Only one thing I can do . . . between now and then I can carry the light. Expose the shadows. Show the world what’s there.
They don’t want to see it - never have, never will.
Too late. They’re going to see it anyway.
FOUR
Miller and Roth began work that afternoon, Miller already feeling a sense of urgency regarding what lay ahead. Killarney had finished his briefing, answered questions, and then Lassiter hammered them about results. Killarney would be tracking with them, he would not interfere, but he would be kept apprised of their progress.
Miller’s initial thought - that he did not wish to become embroiled in some lengthy, high-profile murder case - had been replaced with a feeling that this was perhaps the best thing he could do. Already it had begun to pull his attention away from recent events.
The words Killarney had uttered were still clear in Miller’s mind as he and Roth left the Second and made their way toward Columbia Street. Roth had with him the picture of Catherine Sheridan. The image, taken from her passport and digitally-enhanced to improve the contrast and color as Reid had suggested, had been reproduced in a postcard format. Miller had stared at the image, tried to see the woman. There was something about her features, something individual and striking, but he could not determine what it was. She looked as if she had lived with as much drama as had characterized the nature of her death.
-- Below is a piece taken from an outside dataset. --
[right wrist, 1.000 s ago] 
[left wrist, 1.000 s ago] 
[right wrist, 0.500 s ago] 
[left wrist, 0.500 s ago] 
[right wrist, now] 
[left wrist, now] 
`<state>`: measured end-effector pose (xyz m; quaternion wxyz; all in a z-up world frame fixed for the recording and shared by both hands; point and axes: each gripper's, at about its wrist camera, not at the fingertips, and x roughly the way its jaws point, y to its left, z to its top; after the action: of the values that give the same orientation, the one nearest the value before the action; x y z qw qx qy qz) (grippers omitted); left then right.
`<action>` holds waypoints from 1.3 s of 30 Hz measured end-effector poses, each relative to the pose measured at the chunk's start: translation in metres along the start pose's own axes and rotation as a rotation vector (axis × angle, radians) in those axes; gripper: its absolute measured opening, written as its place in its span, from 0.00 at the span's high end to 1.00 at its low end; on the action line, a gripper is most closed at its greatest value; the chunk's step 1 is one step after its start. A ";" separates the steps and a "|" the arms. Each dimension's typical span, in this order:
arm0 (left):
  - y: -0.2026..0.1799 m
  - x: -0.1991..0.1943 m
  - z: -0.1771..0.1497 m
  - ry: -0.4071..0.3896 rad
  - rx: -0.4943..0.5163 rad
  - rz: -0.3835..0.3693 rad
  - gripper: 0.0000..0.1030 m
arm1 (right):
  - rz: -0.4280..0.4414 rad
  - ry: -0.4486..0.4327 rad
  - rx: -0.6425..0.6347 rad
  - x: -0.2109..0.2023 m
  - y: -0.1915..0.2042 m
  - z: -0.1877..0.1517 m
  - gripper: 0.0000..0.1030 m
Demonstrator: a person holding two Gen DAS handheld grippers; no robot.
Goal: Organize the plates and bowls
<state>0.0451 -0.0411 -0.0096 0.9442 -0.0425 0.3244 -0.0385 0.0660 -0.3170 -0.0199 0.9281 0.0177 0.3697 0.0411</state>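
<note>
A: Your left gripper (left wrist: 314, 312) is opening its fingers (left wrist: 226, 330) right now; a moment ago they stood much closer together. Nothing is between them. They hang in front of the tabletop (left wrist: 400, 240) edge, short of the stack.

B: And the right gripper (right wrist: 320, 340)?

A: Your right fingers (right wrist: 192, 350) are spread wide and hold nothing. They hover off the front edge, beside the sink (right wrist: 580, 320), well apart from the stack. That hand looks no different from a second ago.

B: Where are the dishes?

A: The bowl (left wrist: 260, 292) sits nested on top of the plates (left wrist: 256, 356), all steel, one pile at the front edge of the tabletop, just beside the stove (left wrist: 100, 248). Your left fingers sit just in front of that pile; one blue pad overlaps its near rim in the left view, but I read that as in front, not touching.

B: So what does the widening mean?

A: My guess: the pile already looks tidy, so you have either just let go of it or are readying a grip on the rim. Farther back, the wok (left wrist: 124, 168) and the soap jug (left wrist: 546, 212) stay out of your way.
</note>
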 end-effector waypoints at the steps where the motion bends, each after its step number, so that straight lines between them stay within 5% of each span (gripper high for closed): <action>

The previous day, Saturday the 11th, had been Veterans Day. Unusually chill, for sunshine varied little in Washington, and November temperatures rarely dropped below the high forties. A small thermometer on the veranda of the Sheridan house would have given the temperature as thirty-five Fahrenheit. Being Veterans Day, processions and remembrance marches would have been the focus of attention for the majority of Washingtonians; Arlington Cemetery, children dwarfed by the stainless steel statues representing America’s loss in Korea. A day of remembrance, of mourning, of the World War II Memorial inscription: ‘Today the guns are silent . . . The skies no longer rain death - the seas bear only commerce - men everywhere walk upright in the sunlight. The entire world is quietly at peace.’ There would have been the sound of brass bands in the distance, Sousa marches challenging the hum and rumble of the city’s morning traffic. Respectful people, glancing back toward the sound as they remembered what Veterans Day meant to so many. A father lost, perhaps a son, a brother, a neighbor, a childhood sweetheart. People who stopped for a moment, closed their eyes, breathed deeply, nodded as if in prayer, and then moved along the sidewalk. Memories were left hanging in the crisp atmosphere, and as people passed by it was as if they could feel the sorrow, the nostalgia, the haunt of warmth as they walked right through them. For a single day Washington had become a city of memories, a city of forgetting.
‘Library after the house,’ Miller said as he and Roth pulled away from the sidewalk and drove toward Columbia. ‘That’s if the library is actually open today.’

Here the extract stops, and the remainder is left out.